INAUGURAZIONE SEDE RINNOVATA

Nel pomeriggio di giovedì 21Novembre, si è svolta l'inaugurazione dela rinnovata sede del Centro San Benedetto del nostro Istituto a Oria Parietone. Dopo 115 anni di presenza nella sede di Oria San Benedetto, la Comunità religiosa e gli ospiti presenti - mamme e bambini, minori e 6 ragazze del servizio "Dopo di noi" - si sono spostati nei locali della cosiddetta Oria Parietone.

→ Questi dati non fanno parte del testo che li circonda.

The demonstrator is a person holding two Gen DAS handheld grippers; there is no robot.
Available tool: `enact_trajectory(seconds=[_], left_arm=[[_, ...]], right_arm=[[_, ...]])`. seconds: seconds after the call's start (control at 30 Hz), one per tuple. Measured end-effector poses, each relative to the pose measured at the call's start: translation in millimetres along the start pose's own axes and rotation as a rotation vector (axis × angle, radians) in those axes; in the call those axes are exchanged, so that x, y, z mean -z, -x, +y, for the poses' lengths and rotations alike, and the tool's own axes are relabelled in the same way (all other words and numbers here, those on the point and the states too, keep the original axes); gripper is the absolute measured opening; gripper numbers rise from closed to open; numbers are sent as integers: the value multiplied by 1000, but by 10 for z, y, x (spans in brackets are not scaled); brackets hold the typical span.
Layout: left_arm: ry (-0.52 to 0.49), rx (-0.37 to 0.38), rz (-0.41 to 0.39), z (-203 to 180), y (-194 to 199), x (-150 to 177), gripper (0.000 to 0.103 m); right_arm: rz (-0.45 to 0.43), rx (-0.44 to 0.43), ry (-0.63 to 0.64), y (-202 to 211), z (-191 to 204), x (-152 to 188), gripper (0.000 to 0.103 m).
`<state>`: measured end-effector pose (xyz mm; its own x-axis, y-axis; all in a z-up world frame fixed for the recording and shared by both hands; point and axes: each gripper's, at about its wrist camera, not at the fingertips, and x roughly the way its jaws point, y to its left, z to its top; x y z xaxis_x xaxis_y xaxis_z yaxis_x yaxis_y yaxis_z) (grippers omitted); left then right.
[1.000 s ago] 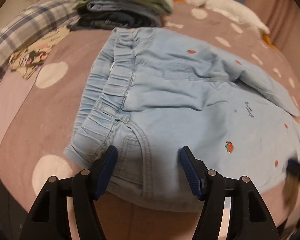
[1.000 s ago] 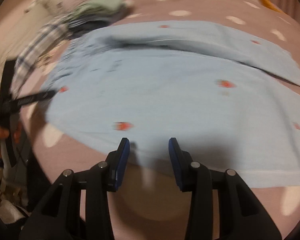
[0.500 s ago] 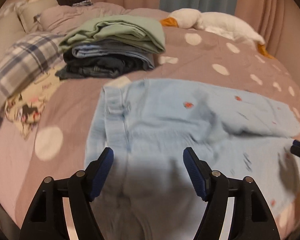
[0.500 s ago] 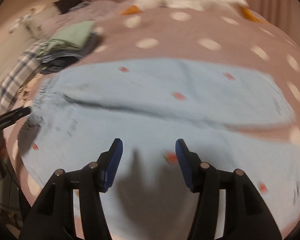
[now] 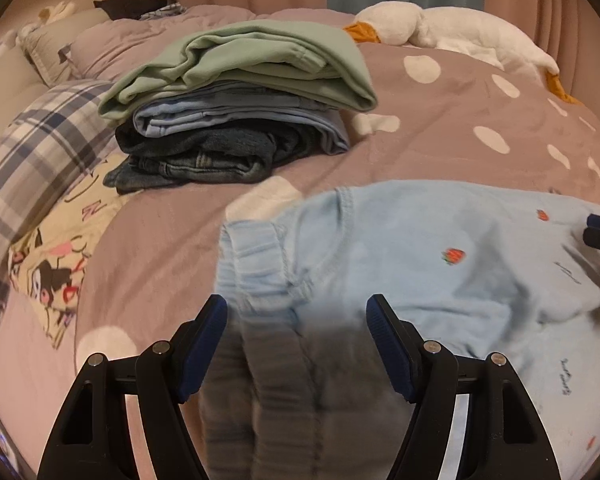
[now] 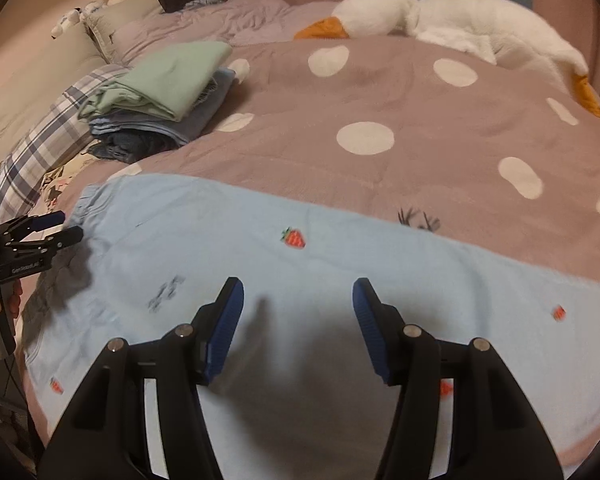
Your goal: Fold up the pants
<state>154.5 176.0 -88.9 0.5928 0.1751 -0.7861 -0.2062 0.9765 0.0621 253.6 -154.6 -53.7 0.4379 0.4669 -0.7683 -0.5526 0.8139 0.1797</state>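
**Pale denim laid lengthwise, both tools empty**

Light-blue pants (image 6: pixel 300 264) with strawberry motifs spread flat across the dotted mauve bed cover (image 6: pixel 380 92), already doubled leg on leg by the look of it, elastic waistband (image 5: pixel 260 264) toward the left. Left tool (image 5: pixel 296 332) poised over the waistband end, fingers wide apart, gripping nothing. Right tool (image 6: pixel 298 312) above the mid-leg stretch, likewise spread and empty. Beyond the pants, well apart: a stack of folded clothes (image 5: pixel 240 108), a plaid blanket (image 5: pixel 36 152) and a white plush goose (image 6: pixel 440 16).

Probably the crosswise fold next. For a clean result: pinch both layers together at the near edge, one tool at each end of the same side, not just the top layer. Lift only enough to clear the cover, carry the hems over to meet the waistband, keep both tools level so the crease runs straight. Watch the bunchy elastic; a shallow bite there risks slipping. Smooth the soft ridge near the seat before creasing.
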Motion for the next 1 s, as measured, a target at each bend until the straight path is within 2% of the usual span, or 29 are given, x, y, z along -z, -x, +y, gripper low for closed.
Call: enact_trajectory(seconds=[0.13,0.27,0.4,0.47,0.63,0.8,0.9,1.0], left_arm=[[35,16,3,208,-152,-85,72],[91,156,44,394,-308,-96,75],[125,193,57,459,-380,-123,80],[140,222,76,472,-428,-139,80],[143,240,48,517,-375,-207,80],[241,287,8,830,-351,-248,80],[250,307,39,873,-471,-264,80],[249,391,67,797,-589,-279,78]], right_arm=[[41,-7,38,-266,-10,-164,57],[113,-19,85,-490,-49,-268,59],[139,-23,124,-559,-75,-325,61],[166,-42,142,-585,-65,-337,66],[157,-58,123,-585,-104,-417,66],[152,-42,118,-639,-122,-483,67],[206,-38,141,-807,-132,-487,68],[212,-70,145,-864,-140,-517,75]])
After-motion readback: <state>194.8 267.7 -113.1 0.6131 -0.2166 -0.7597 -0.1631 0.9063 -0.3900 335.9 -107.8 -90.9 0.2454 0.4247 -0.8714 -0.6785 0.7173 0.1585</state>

All' inaugurazione erano presenti diverse autorità civili e religiose: il Vescovo e due sacerdoti suoi collaboratori, il Sindaco, i militari dell' aereonatica, i confratelli Rogazionisti, sr Marianna come rappresentatnte della Provinciale, le consorelle delle comunità di Altamura, Corato, Bari e diversi amici dell'Istituto - familiari delle consorelle, volontari, dipendenti - . Nel saluto e nelle parole di benvenuto iniziali di sr Stella Urso, Superiora dell'Istituto, della coordinatrice dei servizi educativi, la dott.ssa Federica Desiato, del Sindaco Cosimo Ferretti, di sr. Marianna e del Vescovo Pisanello Vincenzo è stato a più voci ribadito che lasciare la vecchia sede di San Benedetto non è chiudere un capitolo di storia quanto un proseguire, in un nuova sede, tutto il bene che l'Istituto ha fatto in questi lunghissimi anni e che continuerà a profondere a favore dei minori e di ogni povertà nello spirito e sotto la guida del Padre Fondatore Annibale M. Di Francia. Dopo un breve momento di preghiera presieduto dal Vescovo c'è statoil taglio del nastro, la possibilità per i presenti di visitare gli ambienti e infine la gioia di condividere uno squisito buffet con taglio della torta finale. Il Signore continui a benedire e sostenere l'opera che Padre Annibale stesso ha avviato nella ridente cittadina di Oria nel lontano 1909.

Semi di Parola

IV Domenica del Tempo Ordinario – Anno A - Beati i poveri in spirito (Mt 5,1-12).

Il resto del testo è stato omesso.